**THE TASK**
Starting at the line containing "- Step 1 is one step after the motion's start" and ending at the line containing "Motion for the", print every line of the material below exactly, both ends included, and stop there.

**RECORDED INFORMATION**
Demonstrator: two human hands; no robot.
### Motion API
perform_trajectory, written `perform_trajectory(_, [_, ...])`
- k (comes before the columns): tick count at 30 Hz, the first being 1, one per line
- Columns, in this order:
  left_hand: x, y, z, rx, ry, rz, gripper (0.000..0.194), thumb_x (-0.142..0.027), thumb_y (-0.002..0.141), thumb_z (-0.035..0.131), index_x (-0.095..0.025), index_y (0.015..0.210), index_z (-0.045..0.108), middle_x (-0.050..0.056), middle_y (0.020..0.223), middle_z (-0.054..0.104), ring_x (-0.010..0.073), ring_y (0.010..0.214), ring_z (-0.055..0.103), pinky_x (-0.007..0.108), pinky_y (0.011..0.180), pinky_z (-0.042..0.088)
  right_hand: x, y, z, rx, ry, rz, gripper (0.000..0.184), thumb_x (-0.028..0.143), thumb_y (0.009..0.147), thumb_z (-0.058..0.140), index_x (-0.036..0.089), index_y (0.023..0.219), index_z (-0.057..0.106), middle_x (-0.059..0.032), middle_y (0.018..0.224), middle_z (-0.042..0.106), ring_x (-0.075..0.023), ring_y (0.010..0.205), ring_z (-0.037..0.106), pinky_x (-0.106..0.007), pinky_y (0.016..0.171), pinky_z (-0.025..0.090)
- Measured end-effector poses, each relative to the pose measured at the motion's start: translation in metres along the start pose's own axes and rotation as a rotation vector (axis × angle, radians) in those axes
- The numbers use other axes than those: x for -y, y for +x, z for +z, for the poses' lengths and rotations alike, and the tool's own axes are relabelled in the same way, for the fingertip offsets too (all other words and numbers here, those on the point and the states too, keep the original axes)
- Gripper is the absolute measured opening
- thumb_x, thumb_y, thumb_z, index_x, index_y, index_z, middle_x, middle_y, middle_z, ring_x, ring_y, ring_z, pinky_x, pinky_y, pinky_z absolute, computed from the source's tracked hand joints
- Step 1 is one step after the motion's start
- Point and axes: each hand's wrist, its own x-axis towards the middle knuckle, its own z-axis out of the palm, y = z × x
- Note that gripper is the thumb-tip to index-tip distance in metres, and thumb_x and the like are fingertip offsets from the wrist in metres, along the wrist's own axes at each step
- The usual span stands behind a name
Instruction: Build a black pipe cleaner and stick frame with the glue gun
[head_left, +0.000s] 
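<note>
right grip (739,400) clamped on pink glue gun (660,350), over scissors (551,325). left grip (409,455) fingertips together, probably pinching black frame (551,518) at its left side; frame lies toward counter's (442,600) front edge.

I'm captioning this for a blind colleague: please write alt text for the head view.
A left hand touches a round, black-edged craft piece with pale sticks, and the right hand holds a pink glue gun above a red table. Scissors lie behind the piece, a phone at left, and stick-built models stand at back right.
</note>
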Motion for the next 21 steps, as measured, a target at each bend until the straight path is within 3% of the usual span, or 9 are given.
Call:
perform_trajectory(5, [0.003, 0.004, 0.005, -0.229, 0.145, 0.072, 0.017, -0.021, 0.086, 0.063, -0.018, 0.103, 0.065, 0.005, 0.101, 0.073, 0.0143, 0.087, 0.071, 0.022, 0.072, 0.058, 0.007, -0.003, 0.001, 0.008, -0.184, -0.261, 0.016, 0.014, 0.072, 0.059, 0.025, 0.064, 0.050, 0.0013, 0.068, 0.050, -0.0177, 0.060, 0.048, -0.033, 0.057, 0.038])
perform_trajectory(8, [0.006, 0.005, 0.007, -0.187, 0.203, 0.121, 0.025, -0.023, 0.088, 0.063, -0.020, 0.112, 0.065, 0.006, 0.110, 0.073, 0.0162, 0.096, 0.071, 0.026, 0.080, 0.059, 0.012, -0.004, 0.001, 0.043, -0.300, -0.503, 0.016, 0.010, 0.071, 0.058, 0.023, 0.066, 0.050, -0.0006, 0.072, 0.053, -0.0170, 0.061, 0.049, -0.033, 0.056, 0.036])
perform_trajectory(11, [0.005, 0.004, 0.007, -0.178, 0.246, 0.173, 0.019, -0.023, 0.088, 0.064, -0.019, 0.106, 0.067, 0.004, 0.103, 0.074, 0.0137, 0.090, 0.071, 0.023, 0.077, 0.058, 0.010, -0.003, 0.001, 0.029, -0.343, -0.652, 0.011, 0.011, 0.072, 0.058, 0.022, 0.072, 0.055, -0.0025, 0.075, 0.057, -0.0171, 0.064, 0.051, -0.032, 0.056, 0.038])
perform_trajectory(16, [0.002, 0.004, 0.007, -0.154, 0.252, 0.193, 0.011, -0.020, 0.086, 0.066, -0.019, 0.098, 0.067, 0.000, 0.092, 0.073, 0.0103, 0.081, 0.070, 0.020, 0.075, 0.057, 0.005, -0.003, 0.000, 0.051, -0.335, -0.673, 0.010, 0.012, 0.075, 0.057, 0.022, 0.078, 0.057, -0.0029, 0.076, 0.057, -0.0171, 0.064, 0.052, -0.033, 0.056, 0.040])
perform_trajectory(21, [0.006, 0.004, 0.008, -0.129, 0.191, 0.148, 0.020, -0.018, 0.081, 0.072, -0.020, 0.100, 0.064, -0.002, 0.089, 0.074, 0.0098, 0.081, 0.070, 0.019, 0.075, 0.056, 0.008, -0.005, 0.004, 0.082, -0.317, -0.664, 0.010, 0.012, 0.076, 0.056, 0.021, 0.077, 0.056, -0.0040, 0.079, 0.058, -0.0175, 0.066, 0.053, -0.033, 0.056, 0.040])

**REPLY TO THE TASK**
- Step 1 is one step after the motion's start
- Point and axes: each hand's wrist, its own x-axis towards the middle knuckle, its own z-axis out of the palm, y = z × x
- Note that gripper is the thumb-tip to index-tip distance in metres, and thumb_x and the like are fingertip offsets from the wrist in metres, along the wrist's own axes at each step
- The usual span stands behind a name
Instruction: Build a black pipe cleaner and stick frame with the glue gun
[head_left, +0.000s] 
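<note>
right grip (739,400) clamped on pink glue gun (660,350), over scissors (551,325). left grip (409,455) fingertips together, probably pinching black frame (551,518) at its left side; frame lies toward counter's (442,600) front edge.

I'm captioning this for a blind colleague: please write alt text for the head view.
A left hand touches a round, black-edged craft piece with pale sticks, and the right hand holds a pink glue gun above a red table. Scissors lie behind the piece, a phone at left, and stick-built models stand at back right.
</note>
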Motion for the next 21 steps, as measured, a target at each bend until the straight path is within 3% of the usual span, or 9 are given.

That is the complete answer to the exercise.